If it were not possible to effectively imprison the majority of people in the world in impoverished enclaves, there would be no incentive for Nike or The Gap to move production there to begin with. Given a free movement of people, the whole neoliberal project would collapse. This is another thing to bear in mind when people talk about the decline of ‘sovereignty’ in the contemporary world: the main achievement of the nation-state in the last century has been the establishment of a uniform grid of heavily policed barriers across the world. It is precisely this international system of control that we are fighting against, in the name of genuine globalization.60

Though David Rockefeller is often accused of conspiring to engineer a “world government,” he remarked in a 2007 interview with Benjamin Fulford that be believed states are necessary, and that he does not view World Government as likely nor desirable.61 Nevertheless, in his memoirs, Rockefeller clearly states that he is a proud “internationalist.”

Rockefeller’s brand of internationalism is consistent with the rise of supranational institutions like the EU, the IMF and World Bank. The goal is not the elimination of borders but the elimination of any semblance of democratic control over elites. The state has come to function as the ultimate divide and conquer mechanism, reducing the human species to a series of artificial, warring tribes serving a decidedly unpatriotic transnational ruling class.

Government as Constant Reconquest

Thus far I have conceived of warfare primarily in terms of external competition. But internal competition is at least as important. The American dissident philosopher Randolph Bourne believed that war is not only a primary function of the state but the health of the state. At the outbreak of WWI he wrote:

The nation in wartime attains a uniformity of feeling, a hierarchy of values culminating at the undisputed apex of the State ideal, which could not possibly be produced through any other agency than war. Loyalty – or mystic devotion to the State – becomes the major imagined human value. Other values, such as artistic creation, knowledge, reason, beauty, the enhancement of life, are instantly and almost unanimously sacrificed, and the significant classes who have constituted themselves the amateur agents of the State are engaged not only in sacrificing these values for themselves but in coercing all other persons into sacrificing them.62

The domestic repercussions of war are typically regarded as an unintended consequence or happy accident for the ruling class; in the process of engaging in imperialism, or defending a population against imperialism, the state must neutralize subversive elements.

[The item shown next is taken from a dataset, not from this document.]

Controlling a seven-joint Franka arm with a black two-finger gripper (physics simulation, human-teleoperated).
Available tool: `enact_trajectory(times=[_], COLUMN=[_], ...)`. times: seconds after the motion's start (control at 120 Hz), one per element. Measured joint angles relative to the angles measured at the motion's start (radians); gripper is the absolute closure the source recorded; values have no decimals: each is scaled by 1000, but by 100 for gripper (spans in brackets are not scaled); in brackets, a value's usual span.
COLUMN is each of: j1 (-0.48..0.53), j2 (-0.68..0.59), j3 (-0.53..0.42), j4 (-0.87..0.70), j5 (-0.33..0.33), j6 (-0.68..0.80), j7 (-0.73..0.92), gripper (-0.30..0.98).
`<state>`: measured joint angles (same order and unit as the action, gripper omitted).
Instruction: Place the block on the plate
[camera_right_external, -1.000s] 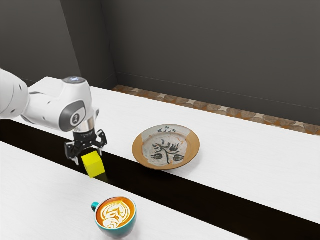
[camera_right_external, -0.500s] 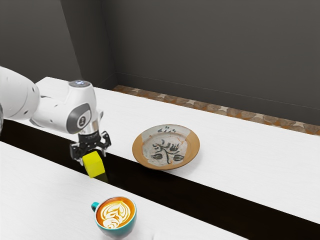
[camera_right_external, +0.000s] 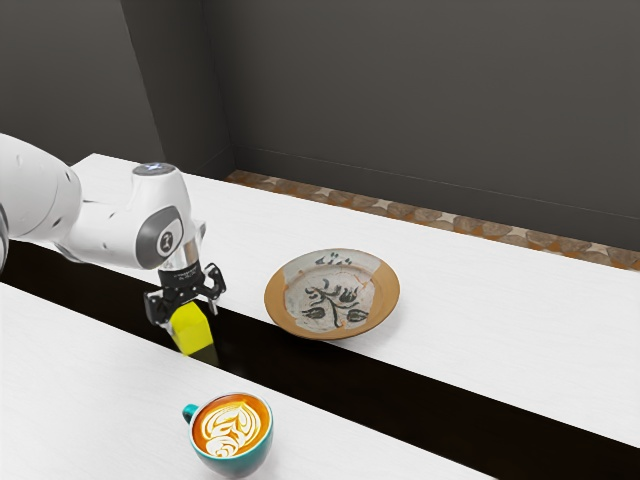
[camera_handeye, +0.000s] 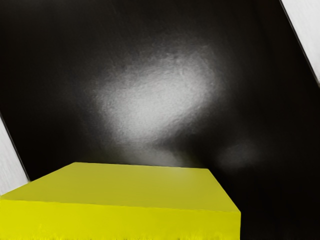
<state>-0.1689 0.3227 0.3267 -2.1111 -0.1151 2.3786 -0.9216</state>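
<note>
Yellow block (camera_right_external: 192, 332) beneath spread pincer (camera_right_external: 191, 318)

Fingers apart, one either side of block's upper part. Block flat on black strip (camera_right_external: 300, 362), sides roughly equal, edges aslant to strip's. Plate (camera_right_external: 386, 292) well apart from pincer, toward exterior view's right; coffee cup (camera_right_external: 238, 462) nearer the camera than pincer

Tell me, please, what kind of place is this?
Probably a dining or café room, simulated: a white table with a coffee cup and patterned plate, near plain grey walls.
</note>
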Motion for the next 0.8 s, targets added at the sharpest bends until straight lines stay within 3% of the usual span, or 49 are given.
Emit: enact_trajectory(times=[0.375,0.617,0.8], j1=[0,-1,-24], j2=[-2,-13,-94], j3=[0,0,-12], j4=[-1,-2,14], j5=[-12,-11,-6], j6=[-4,-11,-20], j7=[9,9,3], gripper=[25,29,30])
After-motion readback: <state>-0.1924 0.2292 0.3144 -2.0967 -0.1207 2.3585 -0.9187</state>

Neoconservative philosopher Leo Strauss believed the opposite: domestic control is the imperative, war the effect:

Because mankind is intrinsically wicked, he has to be governed… Such governance can only be established, however, when men are united – and they can only be united against other people.46

In 1984, Orwell also conceived of war in terms of domestic utility:

In some ways she was far more acute than Winston, and far less susceptible to Party propaganda. Once when he happened in some connection to mention the war against Eurasia, she startled him by saying casually that in her opinion the war was not happening. The rocket bombs which fell daily on London were probably fired by the Government of Oceania itself, ‘just to keep the people frightened.’63

Viewed through a macroscopic lens, the perceived separation between “domestic” and “foreign” is an illusion. There is no race except the human race, no nation except the world.

Does this mean we should embrace a world state?

Before examining the question, we should ask ourselves exactly what the state is.

In contrast to coercion theories of state formation, which argue that the first states were only beneficial to a privileged minority, and were achieved through a process of violence, conservative theories argue that the state was brought about through a process of “mutual benefit” and “consent of the governed.” Though understandably popular amongst apologists for state violence, conservative models are easily dismissed. As noted by the anthropologist James C. Scott:

…all ancient states without exception were slave states. The proportion of slaves seldom dropped below 30 per cent of the population in early states, reaching 50 per cent in early South-East Asia (and in Athens and Sparta as much as 70 and 86 per cent)…slaving was at the very centre of state-making.64

The state is a new phenomenon in the human experience. But what of warfare itself?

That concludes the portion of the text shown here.